Mouse cursor changes are sent to the application as a stream of Win32 messages. There is, however, no hard specification in the WM_MOUSEMOVE documentation on the actual frequency of those messages, whether mouse messages may be collapsed to just the last message, or whether the mouse movement messages are sent at a lower frequency than the actual mouse sampling rate. A backlog of mouse messages might just form as well, if you’re queuing messages up asynchronously from another thread. This means that after you call the SetCursorPos Win32 function to wrap an ongoing mouse movement, the next mouse message your application sees could be either an older message from near the current position that was queued up, a message that actually matches the requested coordinates, or a message with some other coordinates near the requested position in case the mouse has already moved away from there.

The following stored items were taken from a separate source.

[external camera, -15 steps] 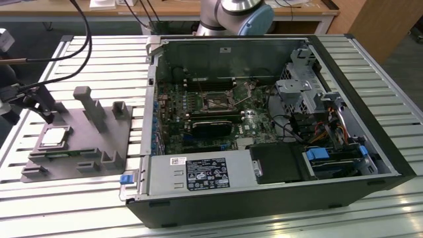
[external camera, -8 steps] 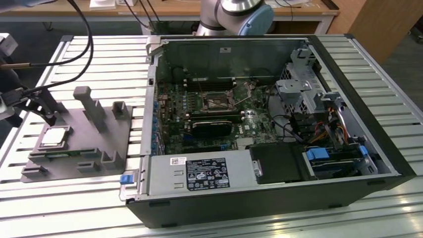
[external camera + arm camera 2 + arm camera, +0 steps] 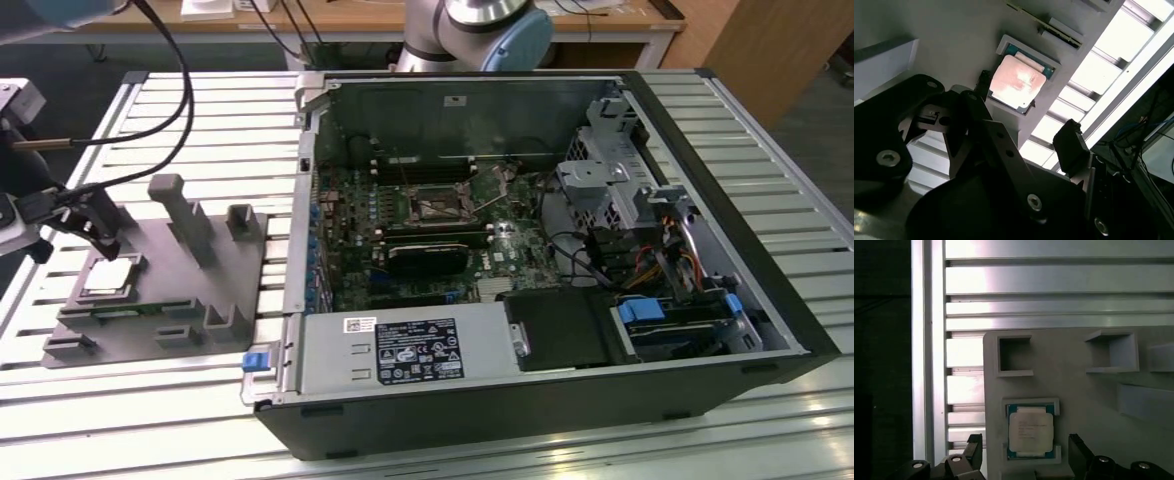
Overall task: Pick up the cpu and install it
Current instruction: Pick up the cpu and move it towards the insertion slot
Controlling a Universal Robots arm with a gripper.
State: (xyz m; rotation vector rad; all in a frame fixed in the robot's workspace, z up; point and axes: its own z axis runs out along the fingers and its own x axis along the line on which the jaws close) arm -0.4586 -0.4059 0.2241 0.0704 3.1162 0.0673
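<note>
The cpu (image 3: 1030,432) lay flat, metal top up, in a shallow pocket of the grey tray (image 3: 147,330). It was so nearly square that no long axis could be made out. Its edges ran square with the pocket walls and with the tray's own edges (the pale rim and a thin band of green showed all round the silver lid).

The tool (image 3: 83,240) hung just above that pocket with its two dark fingers (image 3: 975,450) spread wide, one to either side of the chip. It held nothing and touched nothing that could be seen.

The tray sat on a tabletop (image 3: 747,130) of pale aluminium slats, toward the exterior view's left. Just beside it, toward that view's right, a black computer case (image 3: 467,430) lay on its side with the panel off. That exposed the green circuit board (image 3: 354,215) and its metal-framed socket (image 3: 438,207).

Black cables (image 3: 174,90) trailed down toward the tool. Behind the case stood the arm (image 3: 474,30), and beyond it a pale wooden desk (image 3: 347,18).
</note>
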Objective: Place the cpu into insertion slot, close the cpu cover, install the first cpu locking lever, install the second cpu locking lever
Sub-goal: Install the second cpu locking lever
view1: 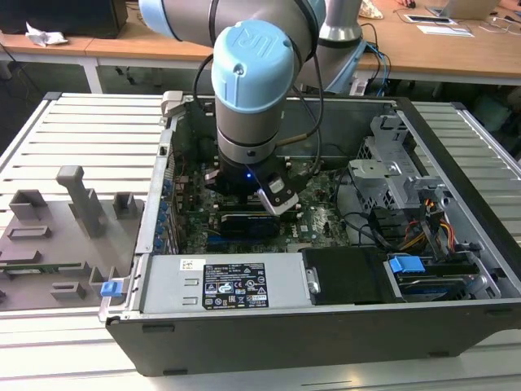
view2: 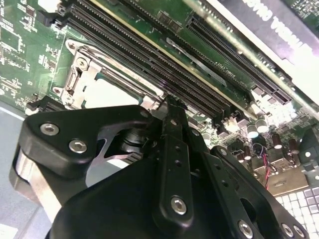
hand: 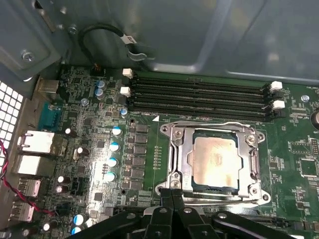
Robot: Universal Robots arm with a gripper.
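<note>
Exterior view: arm reaching down into open computer case [view1: 456, 204], gripper [view1: 269, 198] hovering over green motherboard [view1: 326, 216], first wrist view: cpu [hand: 215, 160] sitting in insertion slot [hand: 187, 185], cpu cover [hand: 180, 142] lying closed around it, fingers [hand: 172, 199] pressed together, empty, at cover's edge, second wrist view: closed fingertips [view2: 172, 107] beside memory slots [view2: 149, 59].

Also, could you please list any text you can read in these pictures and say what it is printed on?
Black label on the grey power supply housing: print too small to read.
cpu top: faint marking, blurred.
Green circuit board: white lettering, too small to read.
Tag on the black cable: unreadable.
Nothing can be quoted reliably.
</note>
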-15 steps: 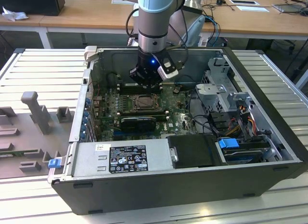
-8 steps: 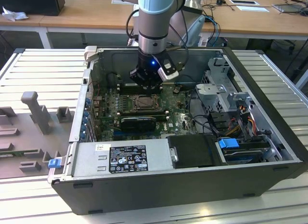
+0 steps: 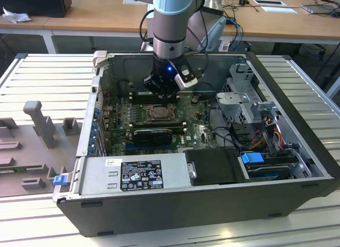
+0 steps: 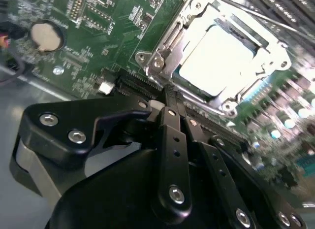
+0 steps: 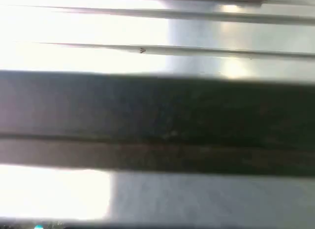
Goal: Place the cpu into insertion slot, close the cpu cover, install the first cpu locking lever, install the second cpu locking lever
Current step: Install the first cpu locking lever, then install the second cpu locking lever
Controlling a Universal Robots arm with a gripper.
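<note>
Gripper hides the insertion slot's far edge

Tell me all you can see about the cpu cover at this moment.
The cpu cover is a thin, silvery metal frame with a cut-out centre. In the second wrist view it lies flat over the slot on the green motherboard; the pale cpu shows through its opening. The end effector is just beside it.
</note>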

In general, implementing it does tend to end up being unreliable in certain cases, and requires quite a bit of special handling and checking to get completely right. It seems that 3ds Max 2010 depended on some specific behaviour that has since, apparently, silently changed in recent versions of Windows.

The fix, that I decided on here, is to somehow just disable the wrapping altogether. Stopping SetCursorPos from being called. I tried this out very quickly by just changing the function name in the import table of 3dsmax.exe to SetCaretPos, another arbitrary function that I simply picked from the Win32 documentation, to act as a no-op call. It has the same function prototype, but doesn’t do anything useful here and so should be relatively safe to call in this context.

With this change applied, and as I hoped for, the mouse cursor was no longer jumping across the screen while panning. However, because the 3ds Max panning routine still expected it to be at it’s requested position, the panning itself still jumped off each time. From it’s point of view the cursor was now being “moved”, from the position it attempted to set it to, to it’s current position.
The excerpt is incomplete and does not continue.